The United States Advisory Committee on Immunization Practices (ACIP) recommends a single dose of a vaccine containing tetanus toxoid, reduced diphtheria toxoid, and acellular pertussis (Tdap) 0.5 mL intramuscularly [IM] in place of Td for all adults aged 19 years and older who have not received Tdap previously to address waning immunity against pertussis. The ACIP recommends that all pregnant women receive vaccination against pertussis with Tdap during each pregnancy.
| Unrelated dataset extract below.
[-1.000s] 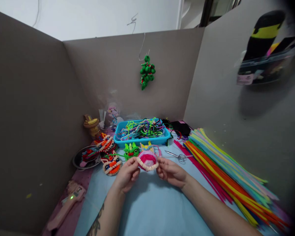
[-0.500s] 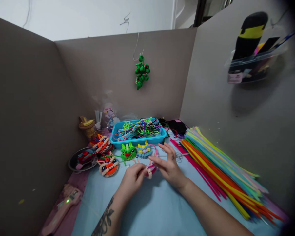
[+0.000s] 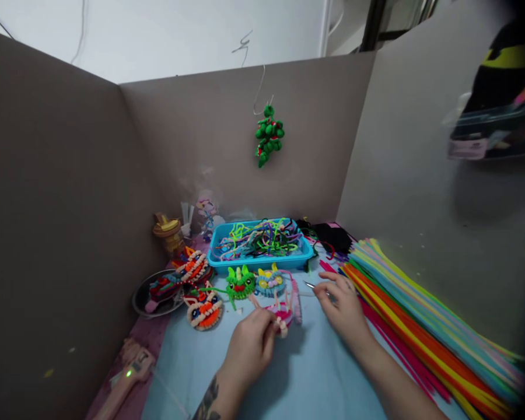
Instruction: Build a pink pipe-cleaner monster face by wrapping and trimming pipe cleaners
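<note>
My left hand (image 3: pixel 251 344) is closed, pinching a small pink and white pipe-cleaner piece (image 3: pixel 284 315) with pale ends sticking up, held above the blue table cover. To the right, my right hand (image 3: pixel 341 303) has its fingers bent around a pair of scissors (image 3: pixel 309 284). The pointed tip shows to the left of the fingers, while the handles are mostly hidden under the hand. Behind the pink piece sit a green pipe-cleaner animal head (image 3: pixel 240 283) and a blue and yellow one (image 3: pixel 270 282). A pink fuzzy strip (image 3: pixel 296 303) lies beside it.
A blue tray (image 3: pixel 219 265) of pipe-cleaner scraps stands at the back. Long coloured pipe cleaners (image 3: pixel 415 315) lie along the right wall. On the left are orange animal heads (image 3: pixel 205 309), a metal bowl (image 3: pixel 140 306) and a pink glue gun (image 3: pixel 126 382). A green ornament (image 3: pixel 269 137) hangs behind.
My right hand has moved right, away from the pink piece, onto the scissors. My left hand still holds the pink piece. The view has turned slightly left.
</note>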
Regardless of prior tetanus and diphtheria immunization, Td immunization should be reviewed when anyone presents with an acute injury or wound and prophylaxis administered as indicated. In addition to tetanus immunization, human tetanus immune globulin is indicated in individuals who have sustained a wound that is more severe than a clean and minor wound (eg, wounds contaminated with dirt, feces, soil, or saliva; puncture wounds; avulsions; wounds resulting from missiles, crushing, burns, or frostbite) and who have either received fewer than three doses of tetanus toxoid previously or in whom the number of previous doses is unknown.

If there is any doubt about whether or not an adult received the primary series, three doses of Td should be administered; the first dose and second dose should be separated by four weeks and the third dose should be given 6 to 12 months later. Tdap should be used in place of Td in adults who have an indication.